Elvas, cidade que me
viu nascer e onde fui criado até aos vinte e três anos, altura em que “emigrei”,
embora internamente, para dar início à minha vida profissional que abracei por
mais de trinta anos.
Em vinte e três anos
criam-se inúmeras memórias, felizmente todas boas. Sinceramente, fiz um esforço
de memória, nessa mesma memória, e não encontrei uma que pudesse classificar de
má memória.
Sorte a minha, dirão
uns. Certamente devo ter tido não sorte, mas muita sorte. Sempre fui agradecido
à vida e continuo a sê-lo. Ela devolve-nos sempre, muito mais do que aquilo que
lhe damos e eu tenho recebido muito.
Mas, não é sobre o que
tenho dado e recebido que quero falar.
Vou falar/contar uma
dessas muito boas memórias.
Nasci e fui criado numa
casa ínfima, mas onde sempre cabia mais um e éramos muitos, muitos mesmo,
especialmente por alturas do Natal.
A minha mãe adorava ter
a casa cheia e como não cabíamos todos dentro, ocupávamos o quintal. Era uma
cozinheira de “mão cheia” e os seus cozinhados eram apreciados por todos e por
isso, quando se falava em Natal a “escolha” recaia sempre na casa da Josefa.
O dia e a noite de
consoada eram passados no quintal à volta de um grande lume, com grandes troncos
de azinho que o meu cunhado Carlos se encarregava de trazer previamente. A mim,
cabia-me acender a fogueira e estender um toldo a fazer de tecto, para evitar a
cacimba e a geada que nesta época era muita.
Antes destes dias, e
porque também havia um canavial no ribeiro próximo da casa, também me cabia ir
apanhar umas canas, o mais finas e resistentes possível, para se fazerem as roncas.
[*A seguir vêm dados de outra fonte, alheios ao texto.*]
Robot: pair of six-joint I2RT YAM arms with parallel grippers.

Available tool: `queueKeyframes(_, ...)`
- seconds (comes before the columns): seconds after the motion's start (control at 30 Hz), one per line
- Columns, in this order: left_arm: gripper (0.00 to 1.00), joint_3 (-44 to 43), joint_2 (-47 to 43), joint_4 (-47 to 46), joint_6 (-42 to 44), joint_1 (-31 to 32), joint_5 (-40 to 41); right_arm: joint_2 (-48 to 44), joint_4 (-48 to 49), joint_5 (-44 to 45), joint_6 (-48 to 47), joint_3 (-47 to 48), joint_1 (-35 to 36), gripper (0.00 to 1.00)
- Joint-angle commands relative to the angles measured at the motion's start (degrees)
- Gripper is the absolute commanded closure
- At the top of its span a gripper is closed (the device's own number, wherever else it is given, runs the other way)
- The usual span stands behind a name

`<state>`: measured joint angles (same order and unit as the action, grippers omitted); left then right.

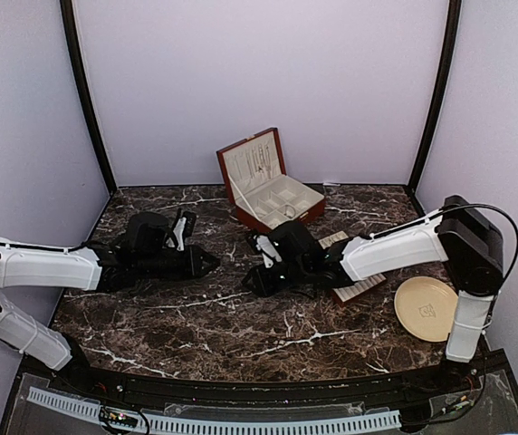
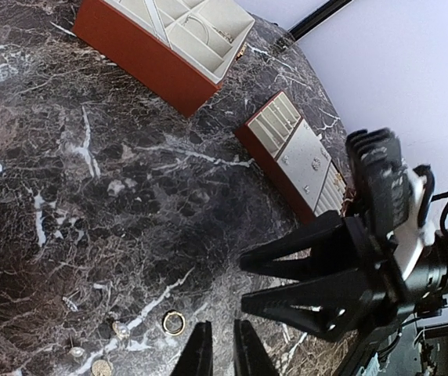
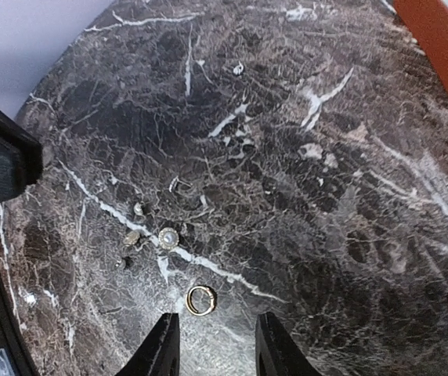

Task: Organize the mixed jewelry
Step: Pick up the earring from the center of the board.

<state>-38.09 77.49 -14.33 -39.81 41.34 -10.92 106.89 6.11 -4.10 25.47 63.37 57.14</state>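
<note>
- Desk [image 1: 196, 317] of dark marble with white veins fills the top view; a red-brown wooden box [image 1: 268, 186] stands open at its far middle, its lid upright and its cream lining showing.
- A separate lined tray [image 1: 359, 276] lies to the right of the box, partly under the right arm, and a round beige plate [image 1: 426, 308] sits near the right edge.
- The left gripper [image 1: 209, 263] and the right gripper [image 1: 254, 267] point at each other over the middle of the desk, close but apart. The loose jewelry is too small to make out from here.
- In the left wrist view, this gripper's own two fingers [image 2: 200, 356] stand nearly pressed together at the bottom edge, with a narrow slit between them and nothing in it.
- A gold ring [image 2: 174, 322] lies flat on the marble just beyond the tip of the left-hand finger. More of the mixed jewelry [image 2: 121, 329] lies scattered further to that side, and one speck lies well apart near the left edge.
- The right gripper faces in from the right with its fingers spread and nothing between them; the box and the tray lie beyond it.
- In the right wrist view, this gripper's fingers [image 3: 161, 348] are spread at the bottom, pinching nothing. The gold ring lies on the desk just ahead of the gap between their tips.
- A pale round stud [image 3: 168, 237] and a few small pieces sit beyond the ring; a thin wire loop [image 3: 178, 186] lies a little farther.
</note>
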Motion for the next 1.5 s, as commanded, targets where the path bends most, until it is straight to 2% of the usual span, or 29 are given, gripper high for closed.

Havia roncas para toda a gente, e se não havia manilhas de barro e peles ou
papos de perú suficientes, faziam-se roncas com latas voltadas ao contrário ou
seja o fundo da lata servia de “pele” e “roncavam” ui se roncavam…
Não havia trocas de
presentes, estes eram só para os mais novos da família, uma “lembrancinha”. Eu,
e penso que os meus sobrinhos de então, por sermos os mais novos, não guardamos
na memória nenhuma lembrancinha, mas tenho a certeza que eles, como eu, guardamos
as maiores lembranças destes tempos vividos em família.
Passaram-se muitos
Natais assim, harmoniosos e felizes.
Por nos últimos anos de
vida da minha mãe já não haver condições para estas reuniões familiares na sua
casa, passou-se a comemorar em casa da Rita, a minha irmã mais velha.
Depois, bom depois… em
maio 1987, dá-se o maior desgosto da minha vida até hoje.
Aquela que reunia e
congregava toda a família e amigos deixa-nos órfãos.
Nesse ano, ainda nos
reunimos em casa da minha irmã Rita. Mas, para mim, já não era o mesmo Natal.
Deixei de “comemorar” natais.
Entretanto casei, tive
filhos e os Natais são passados em minha casa com pouca gente.
Os meus filhos não
sabem o que é “cantar ao menino” à
volta de uma enorme fogueira.
Os meus filhos não
sabem o que é percorrer as ruas da cidade de Elvas, pela madrugada fora, na
noite de 24 de dezembro a cantar ao menino e a bater às portas.